The Mathematical Method

THIS PART IS KIND OF A RANT, NO NEED TO READ, JUST STUFF I DIDN’T SAY IN CLASS                     (feel free to stumble through my rant if you want to though)

We’re supposed to describe the ‘Mathematical Method’, but I’m not even sure what math is. There’s a part of me that thinks that it’s simply a social construct. One could counter that thought rather easily, because if you thought about math in an extremely one dimensional fashion, math exists, numbers work, and they repeat. Therefore math can’t be a social construct because it exists and developed separately in different cultures. However, we only experience the world in three dimensions, four if you count time, or more because I’m not exactly smart. The thing is, we don’t really understand our world, and it could all be coincidence that math works for us the way it does. That does mean it’s right or true. We could learn one more simple thing about the world, we could learn something about the way math works considering higher dimensions, and our entire system of math going down to one plus one could be wrong.

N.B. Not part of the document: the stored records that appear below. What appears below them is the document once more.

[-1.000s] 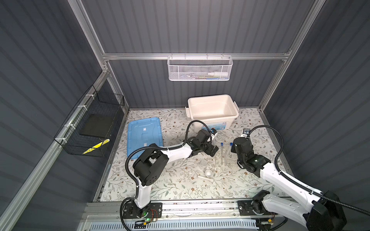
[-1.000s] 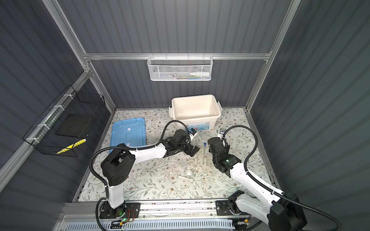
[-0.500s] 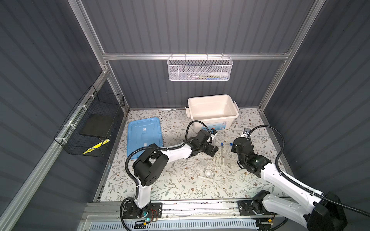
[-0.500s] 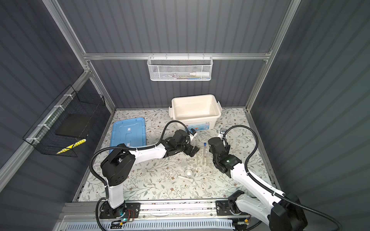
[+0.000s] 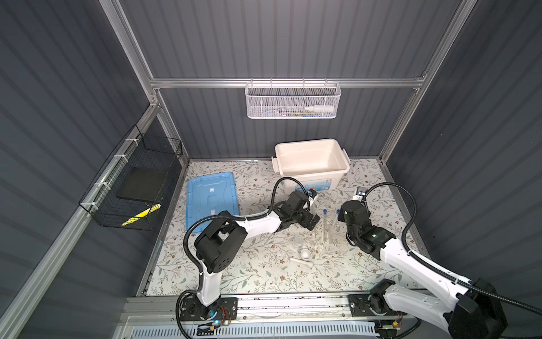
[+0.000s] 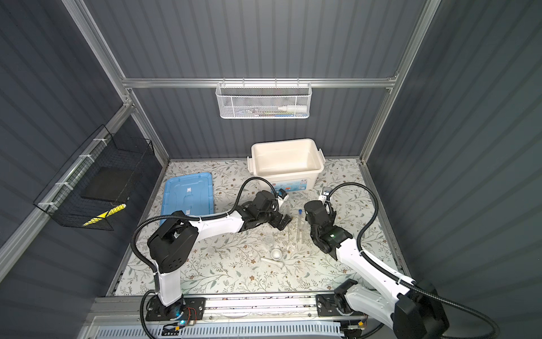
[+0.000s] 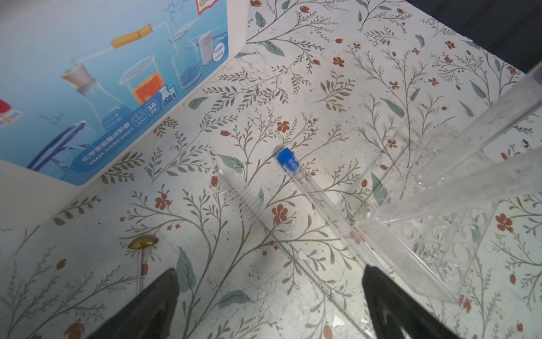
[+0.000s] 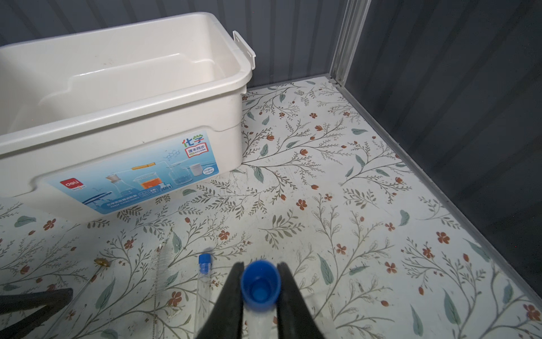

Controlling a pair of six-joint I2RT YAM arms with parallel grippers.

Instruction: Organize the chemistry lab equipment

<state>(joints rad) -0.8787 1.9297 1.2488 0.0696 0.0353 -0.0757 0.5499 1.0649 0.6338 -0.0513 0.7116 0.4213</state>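
There were two slim clear blue-capped test tubes. One tube (image 8: 260,286) was pinched in the right gripper (image 8: 260,265), its body hidden by the fingers. The other tube (image 7: 311,187) lay on the floral mat (image 5: 264,273) beside one clear plastic tube rack (image 7: 425,234). The left gripper (image 7: 269,271) stood wide and empty. One small white bowl (image 5: 305,254) and one white pestle (image 5: 299,261) lay together. One small clear beaker (image 5: 297,239) was faint.

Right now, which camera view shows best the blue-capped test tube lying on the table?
The left wrist view: the test tube is close and sharp. The right wrist view shows its capped end; both top views show it tiny.
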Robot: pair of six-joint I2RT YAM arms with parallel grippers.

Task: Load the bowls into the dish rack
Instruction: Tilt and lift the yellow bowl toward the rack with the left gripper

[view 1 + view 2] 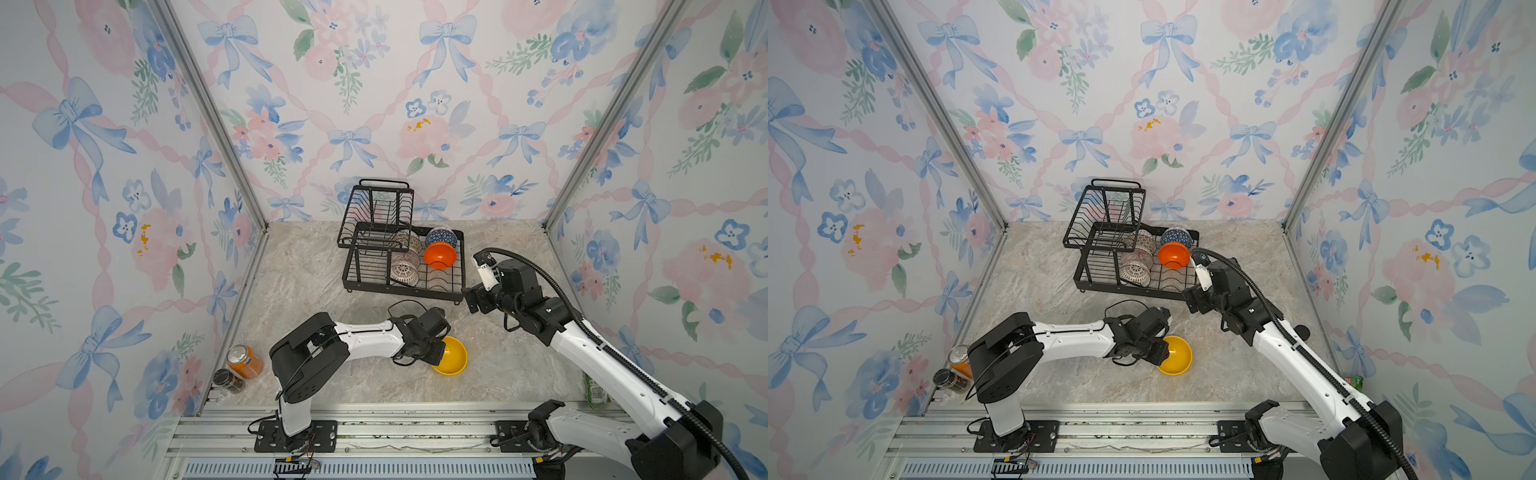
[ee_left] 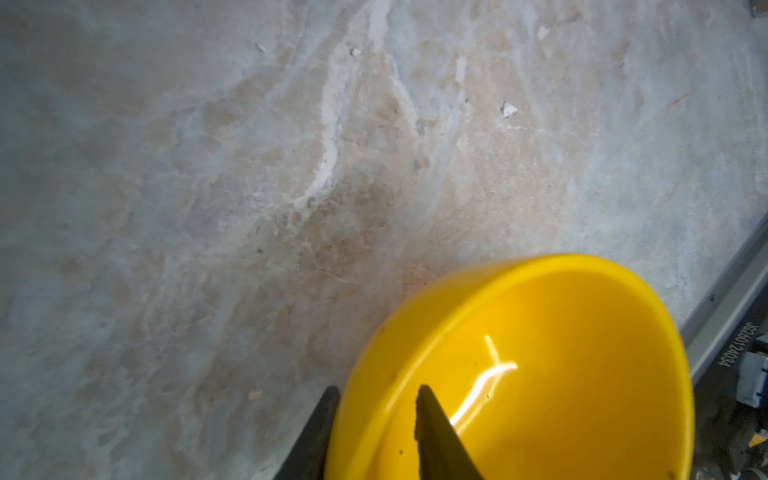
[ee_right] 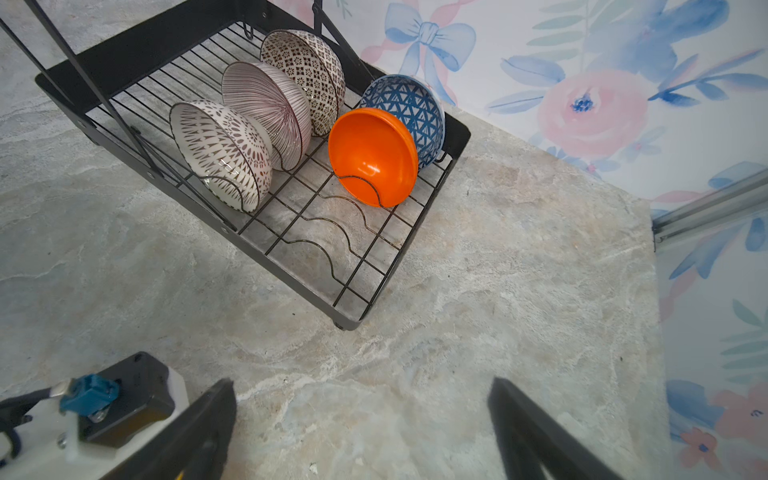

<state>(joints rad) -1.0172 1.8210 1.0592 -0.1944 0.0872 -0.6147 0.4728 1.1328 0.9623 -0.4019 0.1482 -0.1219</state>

In class we discussed how in math, things can be proven mathematically and physically. However, we had an extremely flawed discussion about it that really annoyed me. We discussed the idea that triangles can have different sums of angles based on the shape of the plane they’re on. For example, we discussed triangles on spheres. I think the problem was that the people in the class didn’t understand that mathematically, spheres are two-dimensional objects, balls are the ones that are three-dimensional. Someone in class used the idea that if you cut out a triangular piece of pie crust from a curved pie, it’s a three dimensional object and therefore not a triangle, and rather a prism. Therefore, continually proving that the sum of angles on all triangles is 180 degrees? That got me extremely frustrated but I’ve been working on holding my tongue. Anyways, the entire basis of that argument is wrong because the pie crust is three-dimensional, not two dimensional. Also, the idea that a plane must be perfectly flat is kind of frustrating. However, this was a good introduction into the idea of whether there are mathematical ideas that can’t be proven physically, only mathematically.

THIS IS WHERE I ACTUALLY DO MY HOMEWORK

I guess the mathematical method is Euclidean logic, as in the seven books of Euclid that Lincoln took off five years to read and ponder. Based on that assumption (I’m using Euclidean logic here), the mathematical method is the use of known facts, to extrapolate new facts. For example, I know the sky is blue, because my mother told me so, therefore, anything that looks like the sky is also blue. It’s annoying that I never got to study logic in math class in school, we should really put it into the curriculum. However, I still use this in school, it’s how we learn every single subject. Take science, if mixing water and acid results in an exothermic reaction, and I know that exothermic reactions give off energy. We constantly learn things, and put them together to realize new things. In a way, that’s all learning is, and therefore, everything is the mathematical method.

In that way, one could say that the scientific method, is part of the mathematical method. In the way that people argue the natural sciences are branches of math, simply with dimensions, the scientific method is a branch of the mathematical method. The scientific method involved the use of prior knowledge to gain further knowledge. However, at its’ very base the mathematical method doesn’t have an empirical element. Whereas is science, you test theories, making science seem very different than math, and in my opinion, much less concrete. Because of the empirical nature of science, the use of the scientific method involves degrees of certainty, whereas math doesn’t. However, I’m not completely sure where the line between science and math is. Depending on your definition of math, it does have degrees of certainty. In fact the mathematical method could also be something within the scientific method. Often times you have prior knowledge on a subject (knowledge + observation), which leads to a question, which leads to an experiment, data collection, and conclusion. Math also has all of these elements, except the experiment part is usually the process of solving an equation, and the data and conclusion are the answers. That mostly assumes that math is equations and it’s definitely more than that. Still, this illustrates the fact that math and science are so intertwined it’d be impossible to find a proper difference for “strengths and weaknesses”.

The “strengths and weaknesses” of the mathematical and scientific methods boil down to one main thing, truth. They both attempt to find truth in slightly different ways. One could say that the mathematical method is flawed because it makes assumptions, such as “the sky is blue”. However, the scientific method also makes assumptions, if you’re testing the density of two different balls, you don’t question whether they’re balls, or that they’re what you’re actually measuring. In that sense, they’re equal. One could argue that a strength of the scientific method is trials, however it can never find a perfect truth, and it’s always based off of flawed fact, just like the mathematical method. On the other hand, a strength of the mathematical method is that it doesn’t have degrees of certainty and therefore can have perfect truths if you don’t take into account the degrees of certainty of the original truths.